In order to improve sensitivity and specificity simultaneously, diagnostic algorithms are used in diagnosing ovarian cancer. First introduced by Jacobs et al, the Risk of Malignancy Index (RMI) was used for evaluating the probability of malignancies in pelvic mass [27]. In multiple studies, RMI showed compatible diagnostic performance with moderate sensitivity and specificity in distinguishing epithelial ovarian carcinoma from other lesions [28, 29]. Further, the ROMA algorithm was developed to assess the risk of epithelial ovarian malignancies [6]. But the sensitivity of ROMA was lower in premenopausal women than that in postmenopausal women.
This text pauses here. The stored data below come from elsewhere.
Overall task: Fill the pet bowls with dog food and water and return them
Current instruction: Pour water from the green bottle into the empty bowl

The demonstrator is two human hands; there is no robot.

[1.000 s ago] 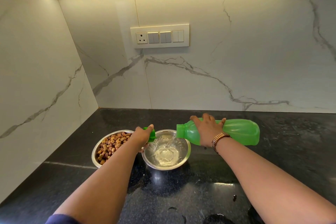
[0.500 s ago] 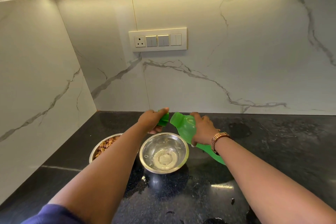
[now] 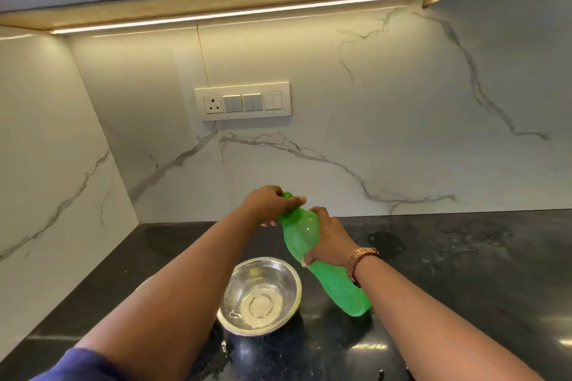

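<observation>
Water bowl: steel bowl (image 3: 259,295) on the dark worktop (image 3: 464,272), near centre, with a shallow pool of clear water in its base.
Food bowl: almost wholly hidden behind the left forearm; only a pale sliver of rim shows left of the water bowl, so its contents cannot be told.
Bottle: green plastic bottle (image 3: 301,237), tilted, neck up and far-left, base down near-right, just right of the water bowl; whether its base rests on the worktop cannot be told.
Right hand: right hand (image 3: 328,240) wraps the bottle's middle, fingers curled round it, thumb on the near side.
Left hand: left hand (image 3: 267,202) sits over the bottle's mouth, fingers closed on the green cap (image 3: 289,196).
Step, as judged: capping the bottle, water pour apparently done; both bowls not yet returned.
Risk 1: a cap seated crooked on the tilted neck could leak, wetting the worktop.
Risk 2: the left forearm hangs close above both bowls; a low elbow could knock a rim and spill water or food.
Risk 3: the worktop looks glossy with wet patches, so a steel bowl may slide when lifted with 1 hand.
Surroundings: marble-look wall behind, switch plate (image 3: 243,101) above, lit strip under the cabinets.
</observation>
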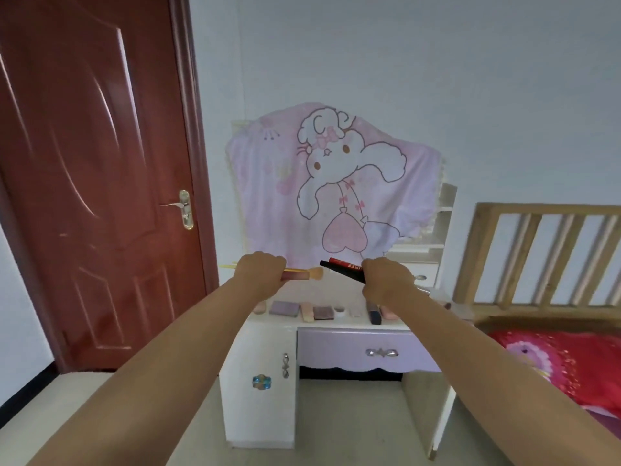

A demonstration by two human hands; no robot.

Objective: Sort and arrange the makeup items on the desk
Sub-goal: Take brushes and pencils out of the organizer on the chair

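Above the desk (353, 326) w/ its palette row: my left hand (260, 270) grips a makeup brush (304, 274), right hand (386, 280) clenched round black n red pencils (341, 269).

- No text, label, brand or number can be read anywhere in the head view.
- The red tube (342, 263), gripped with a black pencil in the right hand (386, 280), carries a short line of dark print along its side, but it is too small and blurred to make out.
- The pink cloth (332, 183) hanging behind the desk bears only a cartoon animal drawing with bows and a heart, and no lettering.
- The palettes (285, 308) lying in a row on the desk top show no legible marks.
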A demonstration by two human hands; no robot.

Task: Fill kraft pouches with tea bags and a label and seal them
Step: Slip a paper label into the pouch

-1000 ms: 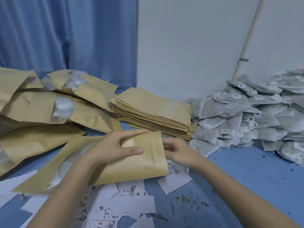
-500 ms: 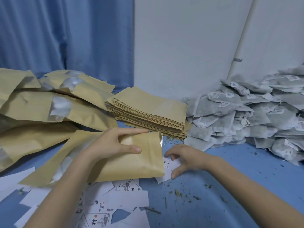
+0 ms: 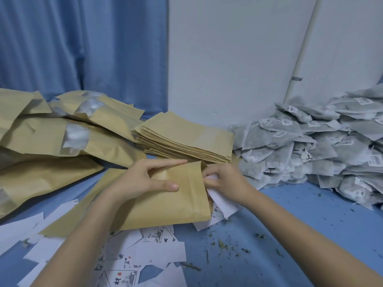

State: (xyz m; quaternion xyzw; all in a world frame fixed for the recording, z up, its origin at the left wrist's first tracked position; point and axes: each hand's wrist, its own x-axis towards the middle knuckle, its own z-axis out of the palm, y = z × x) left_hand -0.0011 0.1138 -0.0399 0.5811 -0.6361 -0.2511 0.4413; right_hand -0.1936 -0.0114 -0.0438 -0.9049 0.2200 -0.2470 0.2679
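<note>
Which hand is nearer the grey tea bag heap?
Right. The right hand is at the held kraft pouch's mouth, close beside the grey tea bag heap; the left hand grips the pouch farther left.

The pouch (image 3: 165, 206) is matt brown kraft paper, lightly creased. The stack of pouches (image 3: 184, 139) is the same paper, flat and smooth. The filled pouches (image 3: 68, 139) have shiny windows, probably clear plastic. The tea bags (image 3: 310, 150) are soft, grey, fibrous mesh with small paper tags. The labels (image 3: 145, 251) are thin printed white paper. The curtain (image 3: 83, 48) is blue cloth.
</note>
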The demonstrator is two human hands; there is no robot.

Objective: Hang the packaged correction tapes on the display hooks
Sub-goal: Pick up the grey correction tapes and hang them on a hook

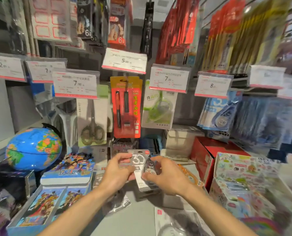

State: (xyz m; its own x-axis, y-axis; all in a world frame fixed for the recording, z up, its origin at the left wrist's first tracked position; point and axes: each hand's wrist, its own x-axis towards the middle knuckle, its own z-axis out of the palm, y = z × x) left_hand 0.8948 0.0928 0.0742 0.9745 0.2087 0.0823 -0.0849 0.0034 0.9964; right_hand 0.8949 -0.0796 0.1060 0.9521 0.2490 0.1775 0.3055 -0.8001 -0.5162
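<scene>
I hold a grey correction tape pack, marked with a large "30", in front of the shelf at centre. My left hand grips its left edge, thumb on the front. My right hand pinches its right side, over the dark tape body. Blue correction tape packs hang together on a hook at the right, under the "8" price tag. A green correction tape pack hangs to the right of centre. More packs lie on the counter near the bottom edge.
A red pen pack and scissors hang straight ahead. A globe and comic boxes stand at the left. Red boxes and sticker boxes crowd the right. Price tags stick out from the hook ends.
</scene>
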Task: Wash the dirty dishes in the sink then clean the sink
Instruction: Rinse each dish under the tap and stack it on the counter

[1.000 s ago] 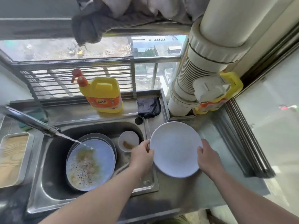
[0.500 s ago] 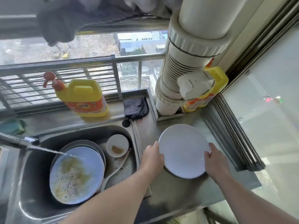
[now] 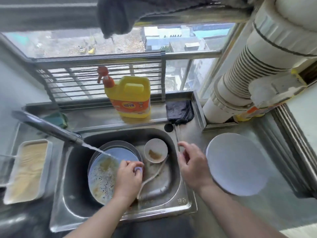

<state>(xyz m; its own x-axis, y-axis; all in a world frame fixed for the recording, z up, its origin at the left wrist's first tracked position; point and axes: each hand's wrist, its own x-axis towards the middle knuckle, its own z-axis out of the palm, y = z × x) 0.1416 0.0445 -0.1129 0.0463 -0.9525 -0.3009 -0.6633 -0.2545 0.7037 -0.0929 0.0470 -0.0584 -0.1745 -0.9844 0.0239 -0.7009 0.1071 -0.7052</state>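
Sink (image 3: 180,201) rim stamp unreadable; inside it we see left hand (image 3: 127,179) gripping soiled plate (image 3: 103,177), right hand (image 3: 193,167) fingers loosely curled, empty.

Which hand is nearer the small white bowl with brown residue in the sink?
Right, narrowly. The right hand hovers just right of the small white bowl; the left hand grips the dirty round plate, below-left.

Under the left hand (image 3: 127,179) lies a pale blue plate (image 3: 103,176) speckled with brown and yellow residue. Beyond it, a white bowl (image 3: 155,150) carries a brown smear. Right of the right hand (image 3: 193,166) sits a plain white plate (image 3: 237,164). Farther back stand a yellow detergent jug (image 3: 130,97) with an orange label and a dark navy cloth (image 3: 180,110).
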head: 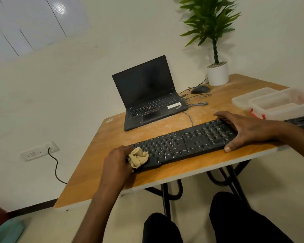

In the study cohort, we recalculated the diagnostic efficiencies of CA125, CA724, HE4, ROMA1 and ROMA2 by logistic regression model and found a new algorithm based on CA125, age, and ROMA2 has highest diagnostic performance in distinguish HGSOC from non-HGSOC lesions. Here, the sensitivity and specificity of new index were 89.66% and 82.44% in diagnosing HGSOC. This optimized the ROMA algorithm, making it more sensitive and specific in diagnosing ovarian cancer. What is more, we constructed a nomogram based on the risk factors identified by logistic regression analysis, leading to a more convenient way to diagnose ovarian cancer in clinical practice. However, it should be noted that this study was performed in single-center cohort and the number of cases was relatively small. Future studies should be performed to validate the applicability of this model.